Offside is committed by the defense when a defensive player crosses the line of scrimmage before the ball is snapped. In the case of an offside foul, play is not stopped, and the foul is announced at the conclusion of the play, giving the offense a free play because the non-offending team can choose whether to accept the result of the play or accept the five yards gained by the penalty.

Although an offside foul is usually committed by the defense, if an offensive player lines up in the neutral zone, an offside foul will be called against the offense. An offside foul will also be called if the ball snapper advances past the neutral zone before snapping the ball.

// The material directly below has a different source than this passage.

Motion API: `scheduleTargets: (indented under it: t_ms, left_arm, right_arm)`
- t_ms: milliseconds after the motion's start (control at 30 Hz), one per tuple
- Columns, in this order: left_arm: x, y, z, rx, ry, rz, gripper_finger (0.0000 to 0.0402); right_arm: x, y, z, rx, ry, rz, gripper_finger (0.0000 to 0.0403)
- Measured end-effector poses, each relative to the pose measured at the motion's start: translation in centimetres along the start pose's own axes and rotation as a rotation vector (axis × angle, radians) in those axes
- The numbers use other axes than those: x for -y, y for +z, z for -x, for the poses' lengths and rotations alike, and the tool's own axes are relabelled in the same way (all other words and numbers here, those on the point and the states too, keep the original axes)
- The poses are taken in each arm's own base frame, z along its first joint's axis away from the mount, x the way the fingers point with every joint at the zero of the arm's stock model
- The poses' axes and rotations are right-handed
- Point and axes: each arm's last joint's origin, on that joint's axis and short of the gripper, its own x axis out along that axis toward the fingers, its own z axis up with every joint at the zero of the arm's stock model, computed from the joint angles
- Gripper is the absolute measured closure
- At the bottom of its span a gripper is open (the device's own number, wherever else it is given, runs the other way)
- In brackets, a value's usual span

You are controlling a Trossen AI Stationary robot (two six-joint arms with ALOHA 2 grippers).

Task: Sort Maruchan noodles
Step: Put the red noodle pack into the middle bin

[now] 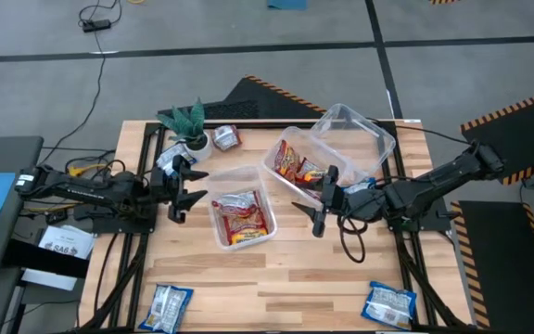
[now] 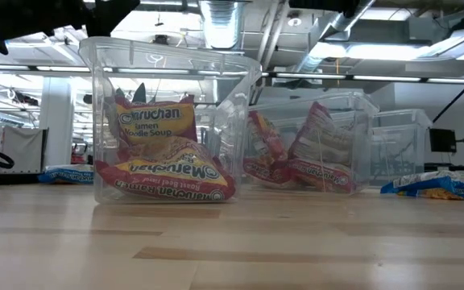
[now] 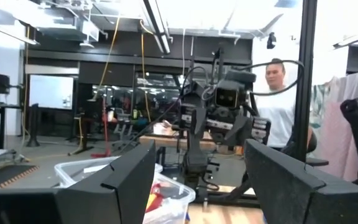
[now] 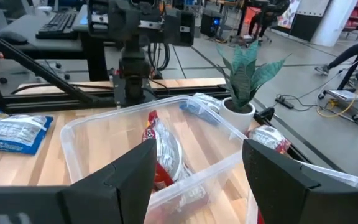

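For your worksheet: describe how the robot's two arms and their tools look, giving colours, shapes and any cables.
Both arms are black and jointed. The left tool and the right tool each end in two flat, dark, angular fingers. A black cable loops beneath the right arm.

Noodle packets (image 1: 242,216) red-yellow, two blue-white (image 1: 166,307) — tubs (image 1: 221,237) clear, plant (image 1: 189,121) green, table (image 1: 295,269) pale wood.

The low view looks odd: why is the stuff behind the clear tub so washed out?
Low view: bright ceiling lights blow out the room behind the tub, whose walls catch glare. Left wrist view: the near pincer shows dark against the lit room.
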Motion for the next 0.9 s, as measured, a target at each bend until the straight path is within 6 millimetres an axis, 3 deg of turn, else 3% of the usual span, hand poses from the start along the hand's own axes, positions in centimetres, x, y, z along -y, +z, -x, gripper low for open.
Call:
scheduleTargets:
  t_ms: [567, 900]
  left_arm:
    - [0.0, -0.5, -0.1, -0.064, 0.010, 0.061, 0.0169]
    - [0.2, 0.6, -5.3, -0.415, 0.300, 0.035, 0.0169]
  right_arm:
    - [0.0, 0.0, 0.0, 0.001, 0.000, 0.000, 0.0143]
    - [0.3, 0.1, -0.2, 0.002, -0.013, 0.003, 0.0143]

In high school games played under the NFHS ruleset, the term "offside" is not used; rather the foul is referred to as encroachment and causes the ball to remain dead. However, the penalty remains five yards, the same as other rule codes.

===Penalty===

Prior to 1925, a call of offside against a defensive unit brought with it an automatic first down in addition to a five-yard advancement of the ball for the offense. However, a December 1924 meeting of the Football Coaches' Association of America spurred a change of rules for the 1925 season eliminating the provision for an automatic first down, while leaving the five yard penalty intact.

The penalty for violation remains five yards at most levels of professional and amateur play.